Based on the occurrence of domain-swapped and sugar-binding CTLDs in the venoms of snakes from the Viperidae and Elapidae families, Fry and Wuster suggested that two different groups of CTLDs were recruited independently as venom toxins [278]. If self-protection from venom toxicity is indeed their main function, PLIs are the third group of CTLDcps that independently evolved to support a newly acquired clade-specific function. The abundance and functional diversity of the CTLDcps from these subgroups provides a good example of the suitability of the domain for rapid generation of new physiological activities, and a parallel to the independent expansion of the group V CTLDcps in mammals.

Other vertebrate CTLDcps

Two major groups of fish-specific CTLDcps have been identified. The first is the type II antifreeze proteins (AFPs) found in plasma of cold-water living fish species (sea raven [284,285], Atlantic herring [99], and smelt [73]). The most distinctive feature of the AFPs is the presence of five cysteine bridges in their structure; three of these correspond to the conserved cysteine bridges of the long form CTLDs [286]. Smelt and herring AFPs, whose sequences are 86% identical, contain motifs characteristic of Ca2+-binding site 2 and galactose specificity, and bind ice in a Ca2+-dependent manner [72], while sea raven AFP, which is only ∼ 40% identical to the other two AFPs, does not contain Ca2+-binding site 2 motif, and does not require Ca2+ for ice crystal growth inhibition [287]. Apart from the three antifreeze proteins, a number of fish sequences has been found that have the same simple domain architecture and whose sequences are more similar to the sequences of AFPs than to any other vertebrate CTLDcp (Fig. 8); we classified them as AFP-like proteins [9]. The AFP-like sequences, however, do not contain the additional cysteines residues that characterize AFPs.

The second distinct group of fish CTLDcps that has not been found in other vertebrates is that of the dual-CTLD proteins of unknown function predicted by our Fugu genome analysis [9]. We suggested that these proteins may be homologous to the invertebrate proteins of similar domain structure, and that they appeared at the earliest stages of CTLD family evolution.

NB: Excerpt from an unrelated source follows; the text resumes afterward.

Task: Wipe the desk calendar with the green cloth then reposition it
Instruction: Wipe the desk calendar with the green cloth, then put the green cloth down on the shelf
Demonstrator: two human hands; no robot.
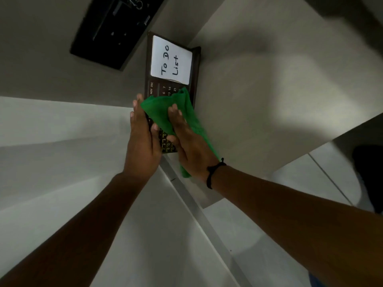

A group of single-domain CTLDcps has been found as a major component of bird eggshell matrix. Known members include ovocleidin-17 from chicken, ansocalcin from goose and two ostrich proteins, SCA-1 and SCA-2 [78,288,289]. These proteins are expressed and secreted into uterine fluid and are thought to control calcite crystal growth and aggregation during egg shell calcification [289]. None of the eggshell matrix CTLDcp sequences contains Ca2+-site 2 motifs, and the phylogenetic relationship of the group to other single-CTLD proteins is uncertain (Fig. 8). Interestingly, CTLDcps interacting with the Ca-rich mineral phase have been reported in very distant Metazoan species: mollusc [290], sea urchin [291] and mammals [77,210]. Of these, only mammalian lithostathine can be considered homologous to the bird sequences, so these disparate examples of CTLD involvement in calcite-containing biocomposite formation appear to be the result of convergent evolution.

Invertebrate CTLDcps

Whole-genome studies on Drosophila and C. elegans demonstrated that the CTLD superfamily is as abundant and diverse in invertebrates as it is in vertebrates. In the absence of adaptive immunity, the whole burden of antipathogen defense falls on the innate immune system, and recognition of characteristic carbohydrate structures is considered the most universal and effective method of distinguishing self from nonself. The need for an effective repertoire of defense lectins may be one explanation for the abundance of CTLDcps in invertebrates, which is especially noticeable when expressed in relative terms (in the C. elegans genome the CTLD is the 7th most abundant domain compared with 43rd in human). However, very little is known about the function of invertebrate CTLDcps and not much can be inferred, due to absence of detectable homology not only to the well-studied vertebrate CTLDcps but also among different invertebrate organisms.

Insect CTLDcps

The majority of characterized CTLDcps from insects are humoral defense proteins induced in response to injury. Immulectins-1 and -2 (IML-1 and IML-2) purified from the hemolymph of bacterially challenged larva of the tobacco hornworm Manduca sexta[292–294] and proteins BmLBP from Bombyx mori[295] and Hdd15 from Hyphantria cunea[296] belong to a group of lepidopteran lipopolysaccharide-binding humoral pattern recognition receptors that share a common dual-CTLD domain architecture (group B, [8]) and some functional characteristics: expression in response to pathogen and induction of phenoloxidase defense pathways. Despite functional and structural similarity between the proteins from this group, sequence similarity is only moderate (∼ 20–30%), and it is not clear whether they are homologous. Moreover, it has been reported that the C-terminal CTLD of IML-1 is most similar to a CTLD from Periplaneta americana CTLDcp, which has a different domain architecture [292,297].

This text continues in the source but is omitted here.